## Your objective
Everything in the entries except the pictures should be repeated exactly.

## Data to use
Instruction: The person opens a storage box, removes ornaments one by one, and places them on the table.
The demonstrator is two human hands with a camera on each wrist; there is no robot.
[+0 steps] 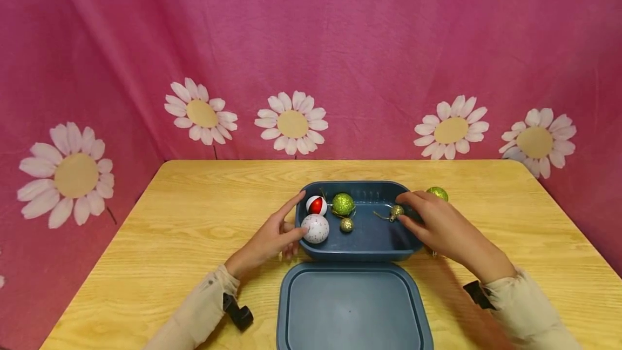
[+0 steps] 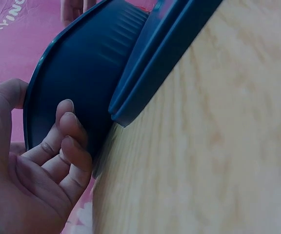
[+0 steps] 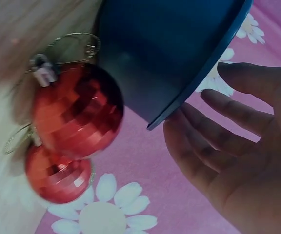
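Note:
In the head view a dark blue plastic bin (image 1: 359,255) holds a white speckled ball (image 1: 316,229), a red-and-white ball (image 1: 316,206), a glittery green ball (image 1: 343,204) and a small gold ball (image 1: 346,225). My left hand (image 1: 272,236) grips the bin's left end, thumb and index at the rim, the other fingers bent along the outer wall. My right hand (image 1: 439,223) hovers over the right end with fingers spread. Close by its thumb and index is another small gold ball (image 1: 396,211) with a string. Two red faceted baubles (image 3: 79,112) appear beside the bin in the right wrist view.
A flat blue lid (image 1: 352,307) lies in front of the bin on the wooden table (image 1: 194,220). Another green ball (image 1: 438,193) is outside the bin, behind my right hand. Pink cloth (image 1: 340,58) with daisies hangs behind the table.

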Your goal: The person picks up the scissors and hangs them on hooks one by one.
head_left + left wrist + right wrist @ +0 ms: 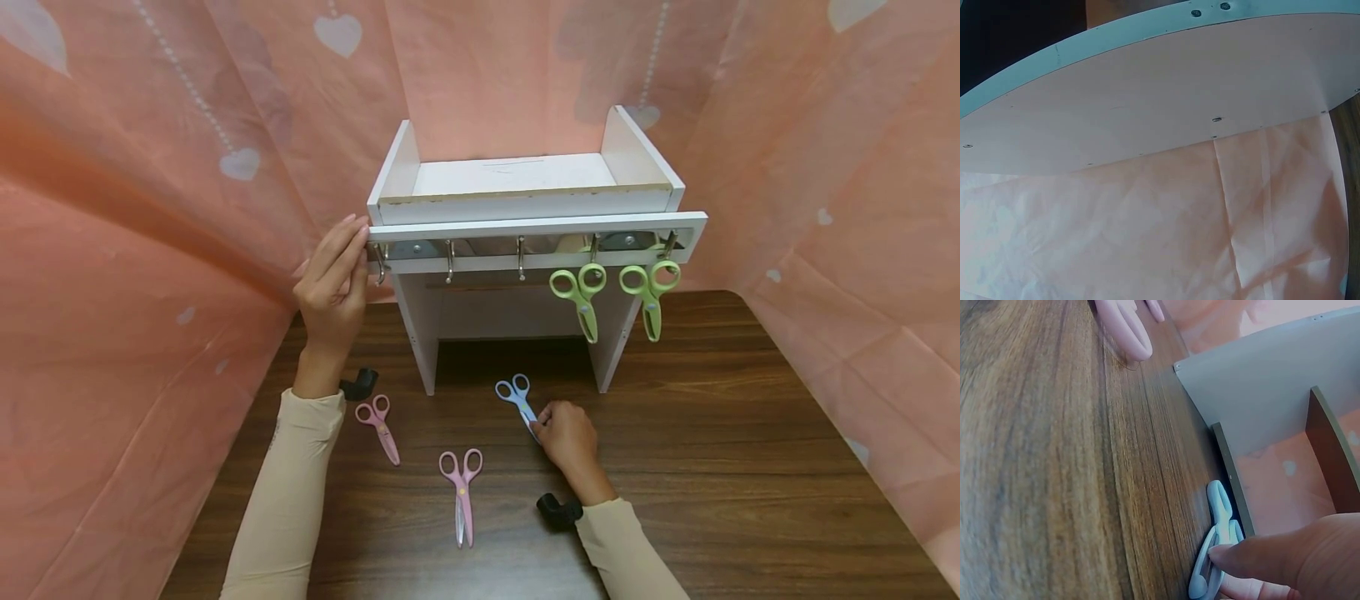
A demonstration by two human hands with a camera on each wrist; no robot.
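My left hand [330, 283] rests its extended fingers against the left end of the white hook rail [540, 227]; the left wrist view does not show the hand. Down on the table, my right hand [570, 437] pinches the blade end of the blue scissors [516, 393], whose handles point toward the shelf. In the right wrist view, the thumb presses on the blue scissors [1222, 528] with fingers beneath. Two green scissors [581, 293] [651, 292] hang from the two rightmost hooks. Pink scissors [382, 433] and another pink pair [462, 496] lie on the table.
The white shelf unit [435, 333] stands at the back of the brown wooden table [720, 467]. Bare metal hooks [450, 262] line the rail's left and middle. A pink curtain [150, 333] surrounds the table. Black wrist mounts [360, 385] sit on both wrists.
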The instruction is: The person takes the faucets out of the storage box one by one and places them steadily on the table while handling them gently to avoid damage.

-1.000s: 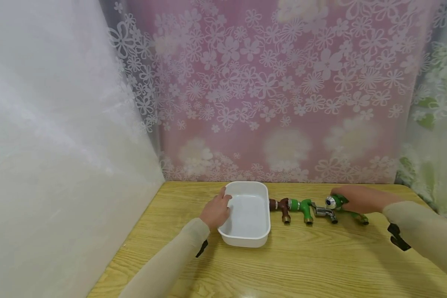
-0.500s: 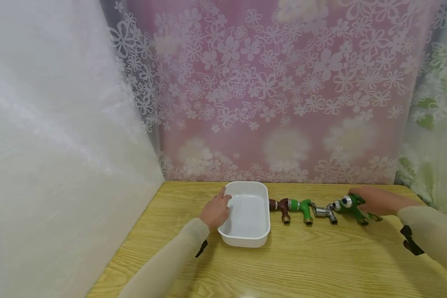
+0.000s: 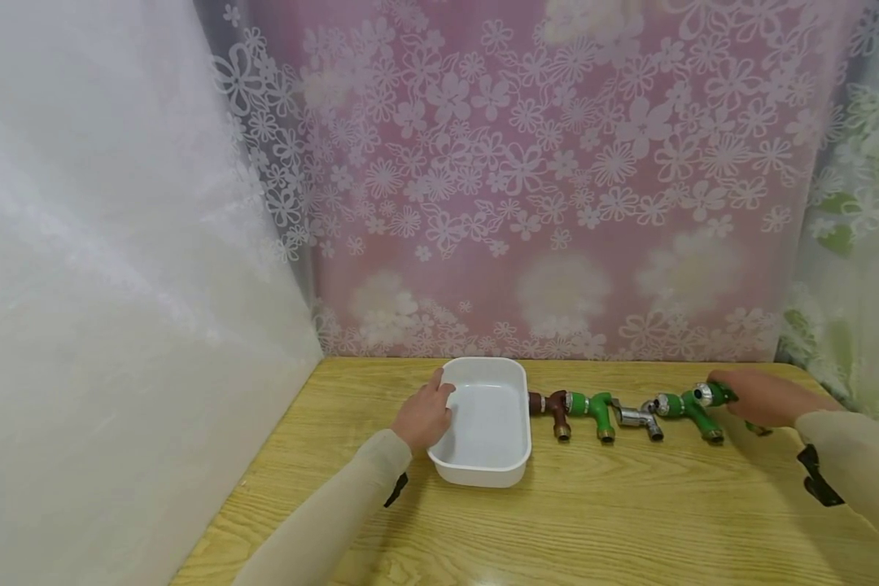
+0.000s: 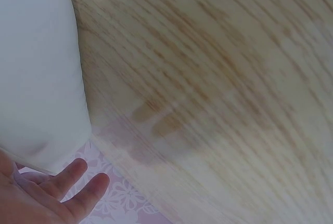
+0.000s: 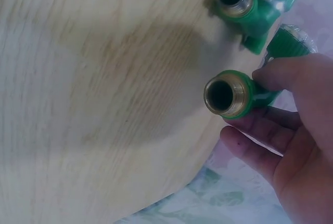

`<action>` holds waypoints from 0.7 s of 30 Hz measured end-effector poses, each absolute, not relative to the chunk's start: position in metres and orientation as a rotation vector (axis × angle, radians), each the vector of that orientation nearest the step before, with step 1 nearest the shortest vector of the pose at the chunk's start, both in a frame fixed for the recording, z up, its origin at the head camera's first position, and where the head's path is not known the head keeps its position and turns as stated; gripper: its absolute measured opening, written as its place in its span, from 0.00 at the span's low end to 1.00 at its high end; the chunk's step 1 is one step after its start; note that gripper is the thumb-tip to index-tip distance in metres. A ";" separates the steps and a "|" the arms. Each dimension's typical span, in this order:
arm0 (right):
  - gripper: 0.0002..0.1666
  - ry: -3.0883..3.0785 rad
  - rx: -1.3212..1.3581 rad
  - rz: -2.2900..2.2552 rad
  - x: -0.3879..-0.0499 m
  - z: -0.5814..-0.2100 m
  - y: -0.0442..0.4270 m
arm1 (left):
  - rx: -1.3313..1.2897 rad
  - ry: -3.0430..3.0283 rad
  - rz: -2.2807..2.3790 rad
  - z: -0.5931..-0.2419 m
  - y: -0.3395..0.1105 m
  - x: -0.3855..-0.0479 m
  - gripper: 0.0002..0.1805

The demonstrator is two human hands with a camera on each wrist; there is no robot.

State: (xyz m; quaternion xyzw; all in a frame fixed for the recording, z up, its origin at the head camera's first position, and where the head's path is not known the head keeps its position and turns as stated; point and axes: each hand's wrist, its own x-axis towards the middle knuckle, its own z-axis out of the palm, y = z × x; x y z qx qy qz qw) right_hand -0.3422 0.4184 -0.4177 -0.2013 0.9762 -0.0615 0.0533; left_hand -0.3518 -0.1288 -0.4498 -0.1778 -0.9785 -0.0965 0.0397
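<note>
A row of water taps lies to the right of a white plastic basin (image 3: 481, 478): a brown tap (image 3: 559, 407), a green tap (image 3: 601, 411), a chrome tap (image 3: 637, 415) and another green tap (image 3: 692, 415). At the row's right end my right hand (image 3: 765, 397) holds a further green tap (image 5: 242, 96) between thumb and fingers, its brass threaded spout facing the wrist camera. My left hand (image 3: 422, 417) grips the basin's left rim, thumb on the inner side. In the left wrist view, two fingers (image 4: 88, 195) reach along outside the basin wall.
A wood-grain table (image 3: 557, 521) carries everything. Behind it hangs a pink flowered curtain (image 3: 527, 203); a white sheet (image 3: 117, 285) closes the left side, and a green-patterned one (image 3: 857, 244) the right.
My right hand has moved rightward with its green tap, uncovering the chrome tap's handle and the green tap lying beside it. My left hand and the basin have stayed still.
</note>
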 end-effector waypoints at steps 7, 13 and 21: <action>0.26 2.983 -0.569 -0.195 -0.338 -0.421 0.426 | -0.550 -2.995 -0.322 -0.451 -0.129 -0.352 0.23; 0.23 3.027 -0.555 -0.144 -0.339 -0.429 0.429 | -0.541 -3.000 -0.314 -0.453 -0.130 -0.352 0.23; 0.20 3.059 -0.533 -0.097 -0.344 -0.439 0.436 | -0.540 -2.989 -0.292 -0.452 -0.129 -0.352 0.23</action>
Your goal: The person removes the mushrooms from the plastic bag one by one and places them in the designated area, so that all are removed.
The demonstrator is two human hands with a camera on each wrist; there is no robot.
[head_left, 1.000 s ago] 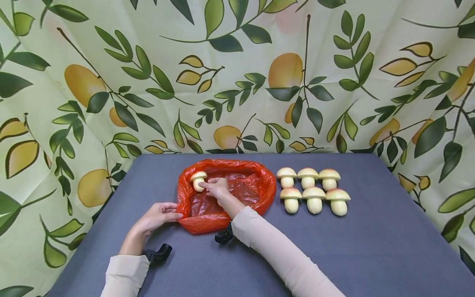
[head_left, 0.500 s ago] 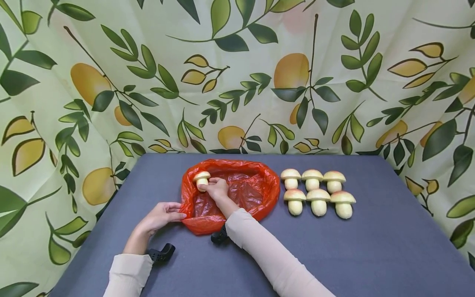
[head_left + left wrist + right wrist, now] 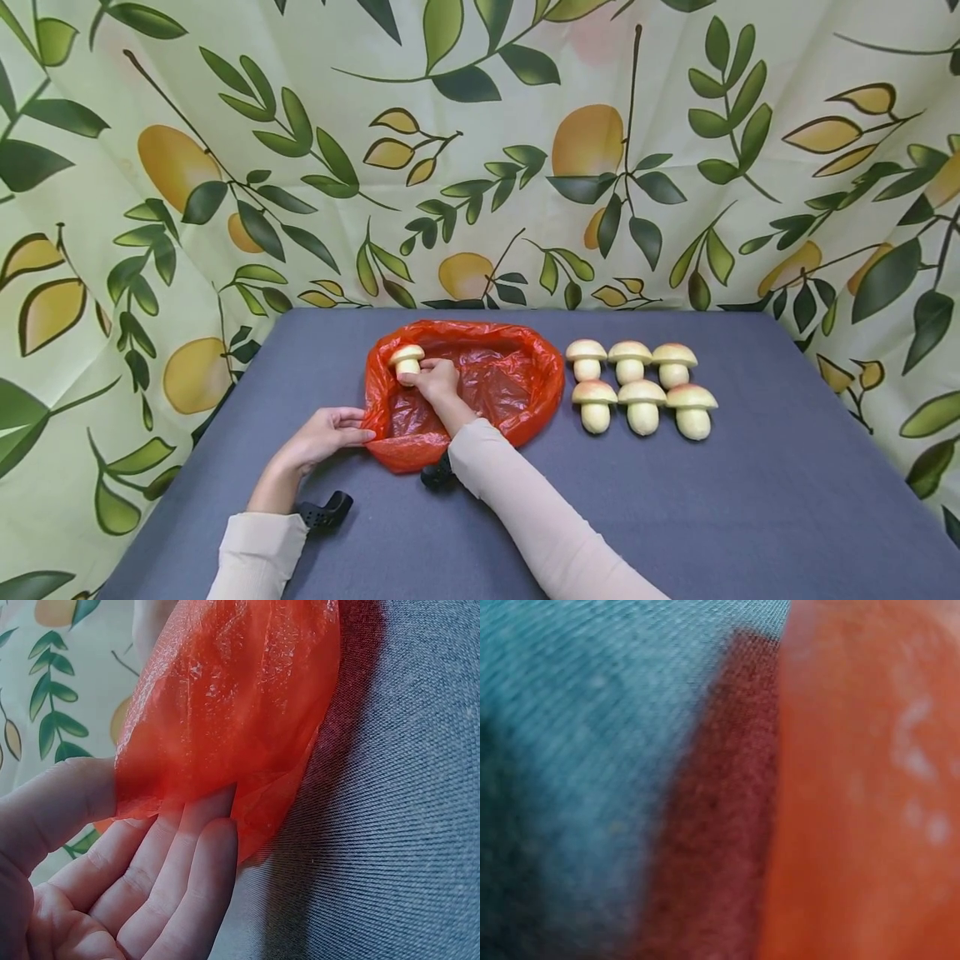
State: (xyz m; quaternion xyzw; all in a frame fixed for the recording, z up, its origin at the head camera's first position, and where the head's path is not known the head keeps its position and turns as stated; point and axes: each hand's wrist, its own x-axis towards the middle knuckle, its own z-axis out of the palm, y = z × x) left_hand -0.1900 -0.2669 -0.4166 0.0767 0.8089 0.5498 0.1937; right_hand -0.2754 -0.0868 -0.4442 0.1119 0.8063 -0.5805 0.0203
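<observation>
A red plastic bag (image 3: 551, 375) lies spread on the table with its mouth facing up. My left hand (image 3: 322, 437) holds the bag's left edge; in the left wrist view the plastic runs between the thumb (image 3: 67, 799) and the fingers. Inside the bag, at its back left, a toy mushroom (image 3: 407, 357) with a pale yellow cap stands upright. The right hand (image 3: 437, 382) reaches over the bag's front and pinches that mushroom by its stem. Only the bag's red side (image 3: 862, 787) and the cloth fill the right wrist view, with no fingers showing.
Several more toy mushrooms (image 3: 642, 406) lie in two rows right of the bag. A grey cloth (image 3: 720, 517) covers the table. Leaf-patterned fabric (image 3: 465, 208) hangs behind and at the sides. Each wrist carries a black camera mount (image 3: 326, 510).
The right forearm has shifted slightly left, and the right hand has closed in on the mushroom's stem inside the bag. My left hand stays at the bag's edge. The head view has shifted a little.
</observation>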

## Written solution
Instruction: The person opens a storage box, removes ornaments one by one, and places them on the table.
The demonstrator is two human hands with a camera on each wrist; there is no robot.
[+0 steps] 
[+0 steps] 
[+0 steps] 
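Note:
In the head view a dark blue plastic bin (image 1: 359,255) holds a white speckled ball (image 1: 316,229), a red-and-white ball (image 1: 316,206), a glittery green ball (image 1: 343,204) and a small gold ball (image 1: 346,225). My left hand (image 1: 272,236) grips the bin's left end, thumb and index at the rim, the other fingers bent along the outer wall. My right hand (image 1: 439,223) hovers over the right end with fingers spread. Close by its thumb and index is another small gold ball (image 1: 396,211) with a string. Two red faceted baubles (image 3: 79,112) appear beside the bin in the right wrist view.
A flat blue lid (image 1: 352,307) lies in front of the bin on the wooden table (image 1: 194,220). Another green ball (image 1: 438,193) is outside the bin, behind my right hand. Pink cloth (image 1: 340,58) with daisies hangs behind the table.
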
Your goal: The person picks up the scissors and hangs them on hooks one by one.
head_left + left wrist + right wrist @ +0 ms: 
A demonstration by two human hands with a camera on each wrist; no robot.
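My left hand [330, 283] rests its extended fingers against the left end of the white hook rail [540, 227]; the left wrist view does not show the hand. Down on the table, my right hand [570, 437] pinches the blade end of the blue scissors [516, 393], whose handles point toward the shelf. In the right wrist view, the thumb presses on the blue scissors [1222, 528] with fingers beneath. Two green scissors [581, 293] [651, 292] hang from the two rightmost hooks. Pink scissors [382, 433] and another pink pair [462, 496] lie on the table.
The white shelf unit [435, 333] stands at the back of the brown wooden table [720, 467]. Bare metal hooks [450, 262] line the rail's left and middle. A pink curtain [150, 333] surrounds the table. Black wrist mounts [360, 385] sit on both wrists.
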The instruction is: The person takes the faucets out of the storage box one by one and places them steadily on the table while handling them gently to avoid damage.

-1.000s: 
-0.500s: 
+0.000s: 
+0.000s: 
+0.000s: 

`<action>` holds waypoints from 0.7 s of 30 Hz measured end-effector poses, each absolute, not relative to the chunk's start: position in metres and orientation as a rotation vector (axis × angle, radians), each the vector of that orientation nearest the step before, with step 1 nearest the shortest vector of the pose at the chunk's start, both in a frame fixed for the recording, z up, its origin at the head camera's first position, and where the head's path is not known the head keeps its position and turns as stated; gripper: its absolute measured opening, written as its place in its span, from 0.00 at the span's low end to 1.00 at its high end; the chunk's step 1 is one step after its start; note that gripper is the thumb-tip to index-tip distance in metres. A ";" separates the steps and a "|" the arms. Each dimension's typical span, in this order:
arm0 (right):
  - gripper: 0.0002..0.1666
  - ry: -3.0883..3.0785 rad
  - rx: -1.3212..1.3581 rad
  - rz: -2.2900..2.2552 rad
  - x: -0.3879..-0.0499 m
  - z: -0.5814..-0.2100 m
  - y: -0.0442..0.4270 m
arm1 (left):
  - rx: -1.3313..1.2897 rad
  - ry: -3.0430..3.0283 rad
  - rz: -2.2807..2.3790 rad
  - z: -0.5931..-0.2419 m
  - y: -0.3395..0.1105 m
  - x: -0.3855..-0.0479 m
  - gripper: 0.0002..0.1805

The demonstrator is two human hands with a camera on each wrist; there is no robot.

State: (xyz m; quaternion xyzw; all in a frame fixed for the recording, z up, its origin at the head camera's first position, and where the head's path is not known the head keeps its position and turns as stated; point and axes: each hand's wrist, its own x-axis towards the middle knuckle, its own z-axis out of the palm, y = z × x; x y z qx qy qz qw) right_hand -0.3422 0.4184 -0.4177 -0.2013 0.9762 -0.0615 0.0533; left_hand -0.3518 -0.1288 -0.4498 -0.1778 -0.9785 -0.0965 0.0397
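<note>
A row of water taps lies to the right of a white plastic basin (image 3: 481, 478): a brown tap (image 3: 559, 407), a green tap (image 3: 601, 411), a chrome tap (image 3: 637, 415) and another green tap (image 3: 692, 415). At the row's right end my right hand (image 3: 765, 397) holds a further green tap (image 5: 242, 96) between thumb and fingers, its brass threaded spout facing the wrist camera. My left hand (image 3: 422, 417) grips the basin's left rim, thumb on the inner side. In the left wrist view, two fingers (image 4: 88, 195) reach along outside the basin wall.
A wood-grain table (image 3: 557, 521) carries everything. Behind it hangs a pink flowered curtain (image 3: 527, 203); a white sheet (image 3: 117, 285) closes the left side, and a green-patterned one (image 3: 857, 244) the right.
My right hand has moved rightward with its green tap, uncovering the chrome tap's handle and the green tap lying beside it. My left hand and the basin have stayed still.
</note>
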 end-effector waypoints at steps 7, 13 and 21: <action>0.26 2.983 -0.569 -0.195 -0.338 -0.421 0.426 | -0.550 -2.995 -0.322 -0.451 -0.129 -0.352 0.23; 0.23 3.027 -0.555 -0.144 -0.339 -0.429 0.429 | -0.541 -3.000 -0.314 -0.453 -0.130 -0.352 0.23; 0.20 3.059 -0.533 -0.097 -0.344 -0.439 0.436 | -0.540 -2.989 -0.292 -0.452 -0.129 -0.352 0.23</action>
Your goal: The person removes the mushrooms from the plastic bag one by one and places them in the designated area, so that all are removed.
The demonstrator is two human hands with a camera on each wrist; there is no robot.
[head_left, 1.000 s ago] 
[head_left, 0.500 s ago] 
[head_left + left wrist + right wrist, now] 
State: (xyz m; quaternion xyzw; all in a frame fixed for the recording, z up, its origin at the head camera's first position, and where the head's path is not known the head keeps its position and turns as stated; point and axes: each hand's wrist, its own x-axis towards the middle knuckle, its own z-axis out of the palm, y = z × x) left_hand -0.1900 -0.2669 -0.4166 0.0767 0.8089 0.5498 0.1937; right_hand -0.2754 -0.0868 -0.4442 0.1119 0.8063 -0.5805 0.0203
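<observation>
A red plastic bag (image 3: 551, 375) lies spread on the table with its mouth facing up. My left hand (image 3: 322, 437) holds the bag's left edge; in the left wrist view the plastic runs between the thumb (image 3: 67, 799) and the fingers. Inside the bag, at its back left, a toy mushroom (image 3: 407, 357) with a pale yellow cap stands upright. The right hand (image 3: 437, 382) reaches over the bag's front and pinches that mushroom by its stem. Only the bag's red side (image 3: 862, 787) and the cloth fill the right wrist view, with no fingers showing.
Several more toy mushrooms (image 3: 642, 406) lie in two rows right of the bag. A grey cloth (image 3: 720, 517) covers the table. Leaf-patterned fabric (image 3: 465, 208) hangs behind and at the sides. Each wrist carries a black camera mount (image 3: 326, 510).
The right forearm has shifted slightly left, and the right hand has closed in on the mushroom's stem inside the bag. My left hand stays at the bag's edge. The head view has shifted a little.
</observation>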

The exercise has now been completed.